Frail, elderly residents in nursing homes, long-term care facilities, and assisted living homes are getting evicted at alarming rates because facilities state they can no longer provide care.
Resident Evictions
Evictions top the list of complaints from assisted living residents in nursing homes and long-term care facilities across the country. In 2016, approximately 2,867 complaints were recorded by residents who were evicted from nursing homes, and experts believe that the actual number of evictions is much higher. Frail, elderly residents seem to be the target of most evictions. They are being told by facility staff “we can no longer provide care.”
State-funded facilities, unlike privately-owned facilities, have lenient regulations for documenting resident care. While regulations vary between states, resident evictions are generally allowed for failing to pay facility charges, disobeying facility rules, posing danger to themselves or other residents, or when a facility closes. In state-run homes, loosely drafted regulations allow facilities a lot of flexibility in choosing which residents to admit and when to evict them.
Since many elderly nursing home residents have serious health conditions that affect their physical and mental capacities, they are unaware of their rights. When facing eviction with no support from friends or family, they don’t know what to do. Under federal laws, residents have certain rights if faced with eviction:
- Discharge Notices – A nursing home must send a 30-day written notice to a resident, resident’s designated representative, or the state’s long-term-care ombudsman before discharging or transferring a resident.
- Appeals – Residents facing nursing home evictions have the right to appeal the eviction and demand a hearing. By law, the facility may not evict or transfer the resident while the appeal is pending.
- Medicaid – Residents waiting to get Medicaid cannot be forced to leave a facility.
- Patient Needs – If a facility states that it can no longer meet a resident’s needs, documentation showing the specific needs and how it tried to meet them must be documented before discharge.

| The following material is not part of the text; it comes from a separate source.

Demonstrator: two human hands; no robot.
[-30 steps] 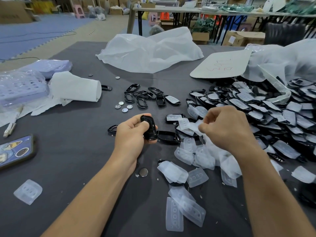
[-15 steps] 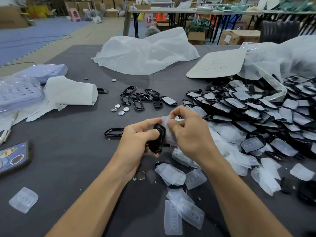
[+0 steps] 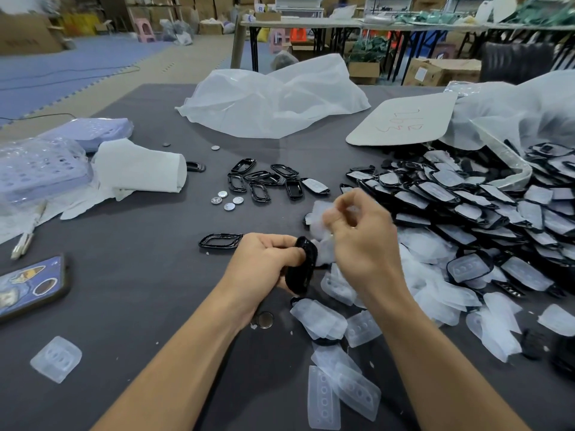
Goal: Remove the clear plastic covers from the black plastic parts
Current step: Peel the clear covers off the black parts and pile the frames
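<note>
Dark grey tabletop [image 3: 130, 275] fills the view, with cartons [image 3: 441, 71] on the workshop floor behind it. Near its middle the left hand [image 3: 264, 262] grips a black part [image 3: 301, 269] held on edge, thumb and fingers curled round it. The right hand [image 3: 364, 244] pinches a clear cover [image 3: 319, 213] between thumb and fingertips. Half a second ago this hand was pressed close against the part, picking at the cover. Now it has risen and drawn off toward the right edge, and the cover comes up with it. The cover is blurred and its lower end is just beside the part; whether it still clings there I cannot tell. The left hand has barely shifted.

Along the right edge lies a heap of covered parts [image 3: 466, 206], and between that heap and the near edge is a litter of loose covers [image 3: 329, 321]. Toward the far edge from the hands lie bare black frames [image 3: 258, 181] and a few coins [image 3: 228, 200]. One more frame [image 3: 221, 241] sits just beside the left hand. A phone [image 3: 31, 284] lies at the left edge, and a white bag [image 3: 273, 98] lies near the far edge.
</note>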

- Hospitals – If a resident is transferred or discharged to a hospital, the nursing home must hold the resident’s bed for up to two weeks. If the hospital stay is longer, the home must provide the next available bed for Medicaid residents.
To protect residents’ rights and prevent arbitrary evictions and elder abuse, nursing homes are required to post contact information for adult protective services, advocacy groups, state agencies, and the long-term care ombudsman program.